Prompt
Below are some records. Retype exactly the lines from the one containing "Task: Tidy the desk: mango" through the one containing "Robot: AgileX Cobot", both included, skipping every picture.

(Records from a collection)
_ _ _ _

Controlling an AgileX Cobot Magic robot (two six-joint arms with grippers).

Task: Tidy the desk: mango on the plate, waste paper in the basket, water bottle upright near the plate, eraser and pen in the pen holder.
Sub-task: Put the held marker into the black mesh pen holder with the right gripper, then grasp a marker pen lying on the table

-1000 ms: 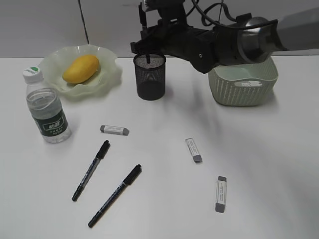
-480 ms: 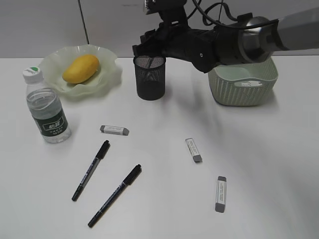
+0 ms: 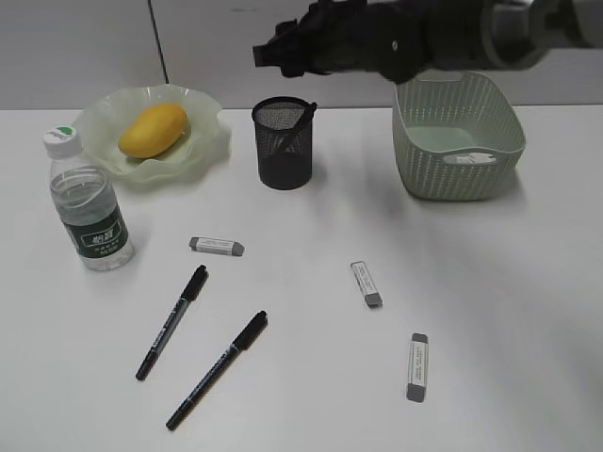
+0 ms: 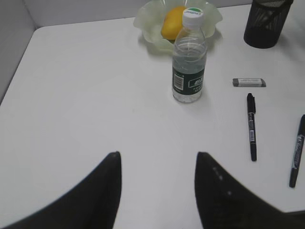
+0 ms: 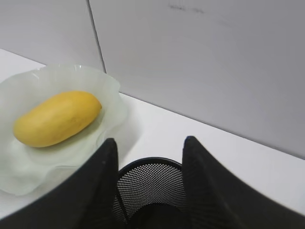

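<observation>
The mango (image 3: 153, 129) lies on the ruffled green plate (image 3: 203, 141) at the back left. The water bottle (image 3: 89, 202) stands upright in front of the plate. The black mesh pen holder (image 3: 283, 146) holds one pen (image 3: 306, 115) leaning on its rim. Two pens (image 3: 171, 321) (image 3: 217, 369) and three erasers (image 3: 216, 246) (image 3: 366, 284) (image 3: 417, 366) lie on the desk. My right gripper (image 5: 150, 143) is open and empty above the pen holder (image 5: 152, 181). My left gripper (image 4: 157, 157) is open over bare desk, well short of the bottle (image 4: 189, 62). No waste paper shows.
The sage-green basket (image 3: 459, 137) stands at the back right; its visible inside looks bare. A grey wall runs behind the desk. The right arm (image 3: 405, 38) stretches across the top above holder and basket.
My right gripper let a pen go into the pen holder, then rose up and back. The pen now leans in the holder. Nothing else moved.
</observation>
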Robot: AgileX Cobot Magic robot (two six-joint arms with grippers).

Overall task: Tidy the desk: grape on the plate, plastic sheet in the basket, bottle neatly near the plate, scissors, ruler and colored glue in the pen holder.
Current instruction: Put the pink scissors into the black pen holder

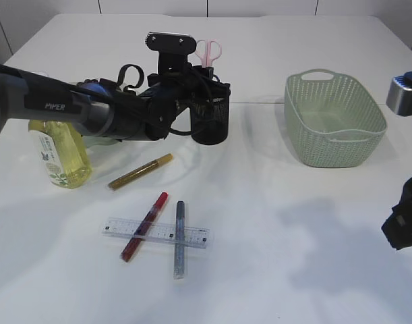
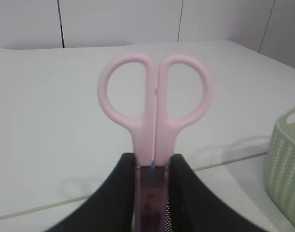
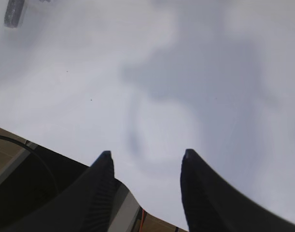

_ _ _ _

Written response
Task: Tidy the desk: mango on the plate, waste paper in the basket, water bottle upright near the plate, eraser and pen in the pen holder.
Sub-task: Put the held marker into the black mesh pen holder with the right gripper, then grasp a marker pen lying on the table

-1000 ms: 
-480 ms: 
+0 ms: 
+0 ms: 
+0 ms: 

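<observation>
The mango (image 3: 153, 129) lies on the ruffled green plate (image 3: 203, 141) at the back left. The water bottle (image 3: 89, 202) stands upright in front of the plate. The black mesh pen holder (image 3: 283, 146) holds one pen (image 3: 306, 115) leaning on its rim. Two pens (image 3: 171, 321) (image 3: 217, 369) and three erasers (image 3: 216, 246) (image 3: 366, 284) (image 3: 417, 366) lie on the desk. My right gripper (image 5: 150, 143) is open and empty above the pen holder (image 5: 152, 181). My left gripper (image 4: 157, 157) is open over bare desk, well short of the bottle (image 4: 189, 62). No waste paper shows.
The sage-green basket (image 3: 459, 137) stands at the back right; its visible inside looks bare. A grey wall runs behind the desk. The right arm (image 3: 405, 38) stretches across the top above holder and basket.
My right gripper let a pen go into the pen holder, then rose up and back. The pen now leans in the holder. Nothing else moved.
</observation>
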Robot: AgileX Cobot Magic robot (two six-joint arms with grippers).

Besides this answer, the exercise requires nothing else.